WHAT YOU ARE ASKED TO DO:
Print each line once more, unchanged, from the line holding "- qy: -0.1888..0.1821" to the end of the listing below.

COLLECTED DATA:
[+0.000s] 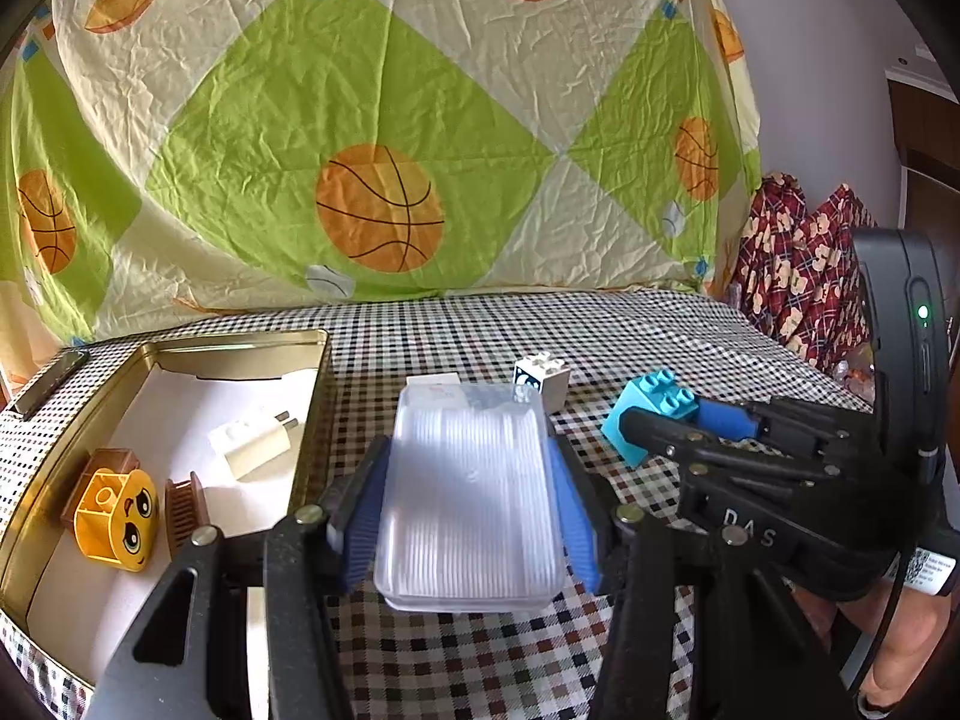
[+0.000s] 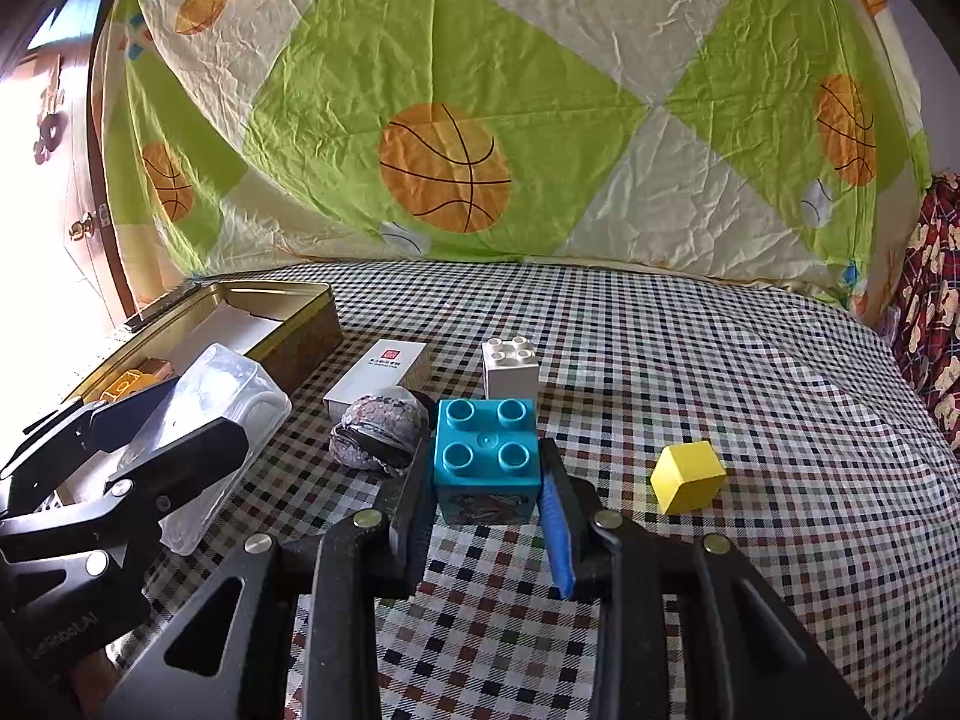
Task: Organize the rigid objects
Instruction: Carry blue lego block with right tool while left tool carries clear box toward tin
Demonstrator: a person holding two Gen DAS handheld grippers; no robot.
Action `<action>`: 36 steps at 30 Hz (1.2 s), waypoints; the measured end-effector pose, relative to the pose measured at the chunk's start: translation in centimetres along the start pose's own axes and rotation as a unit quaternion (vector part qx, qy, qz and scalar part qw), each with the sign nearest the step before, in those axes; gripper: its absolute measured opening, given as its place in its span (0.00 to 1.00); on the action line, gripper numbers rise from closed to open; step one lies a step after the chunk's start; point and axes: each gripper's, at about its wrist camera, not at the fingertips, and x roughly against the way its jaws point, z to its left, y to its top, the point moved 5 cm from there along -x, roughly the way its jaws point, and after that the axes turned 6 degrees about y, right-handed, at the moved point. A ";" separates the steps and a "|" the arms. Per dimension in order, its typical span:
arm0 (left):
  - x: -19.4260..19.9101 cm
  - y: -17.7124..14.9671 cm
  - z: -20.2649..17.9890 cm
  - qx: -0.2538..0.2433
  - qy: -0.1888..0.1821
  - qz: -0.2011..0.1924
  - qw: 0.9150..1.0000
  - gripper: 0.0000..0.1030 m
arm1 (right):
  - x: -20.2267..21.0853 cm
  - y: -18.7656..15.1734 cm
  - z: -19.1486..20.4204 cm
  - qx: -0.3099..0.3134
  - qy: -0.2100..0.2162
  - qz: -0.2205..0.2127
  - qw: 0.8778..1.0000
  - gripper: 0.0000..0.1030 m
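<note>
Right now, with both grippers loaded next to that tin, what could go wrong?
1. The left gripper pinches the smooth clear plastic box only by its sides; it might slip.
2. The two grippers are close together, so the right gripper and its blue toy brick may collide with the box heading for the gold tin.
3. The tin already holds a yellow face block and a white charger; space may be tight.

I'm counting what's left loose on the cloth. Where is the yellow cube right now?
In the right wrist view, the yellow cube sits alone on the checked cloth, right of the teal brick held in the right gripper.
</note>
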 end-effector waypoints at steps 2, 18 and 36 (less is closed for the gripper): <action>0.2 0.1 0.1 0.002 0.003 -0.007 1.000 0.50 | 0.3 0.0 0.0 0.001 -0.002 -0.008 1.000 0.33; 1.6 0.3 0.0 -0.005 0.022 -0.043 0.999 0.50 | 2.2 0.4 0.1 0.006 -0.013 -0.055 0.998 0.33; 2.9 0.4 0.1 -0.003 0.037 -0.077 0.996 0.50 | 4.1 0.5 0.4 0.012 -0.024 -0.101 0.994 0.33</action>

YOUR SOLUTION:
  - qy: -0.1888..0.1821
  - qz: -0.2011..0.1924
  - qw: 0.9150..1.0000
  - gripper: 0.0000..0.1030 m
arm1 (right):
  - x: -20.2267..21.0853 cm
  - y: -18.7656..15.1734 cm
  - z: -19.1486..20.4204 cm
  - qx: -0.3099..0.3134
  - qy: -0.2100..0.2162
  - qz: -0.2205..0.2127
  - qw: 0.8778..1.0000
  - gripper: 0.0000..0.1030 m
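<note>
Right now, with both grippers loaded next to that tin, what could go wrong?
1. The left gripper pinches the smooth clear plastic box only by its sides; it might slip.
2. The two grippers are close together, so the right gripper and its blue toy brick may collide with the box heading for the gold tin.
3. The tin already holds a yellow face block and a white charger; space may be tight.

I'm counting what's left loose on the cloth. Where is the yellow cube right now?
In the right wrist view, the yellow cube sits alone on the checked cloth, right of the teal brick held in the right gripper.
</note>
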 end-effector waypoints at steps 2, 18 and 36 (less is closed for the gripper): <action>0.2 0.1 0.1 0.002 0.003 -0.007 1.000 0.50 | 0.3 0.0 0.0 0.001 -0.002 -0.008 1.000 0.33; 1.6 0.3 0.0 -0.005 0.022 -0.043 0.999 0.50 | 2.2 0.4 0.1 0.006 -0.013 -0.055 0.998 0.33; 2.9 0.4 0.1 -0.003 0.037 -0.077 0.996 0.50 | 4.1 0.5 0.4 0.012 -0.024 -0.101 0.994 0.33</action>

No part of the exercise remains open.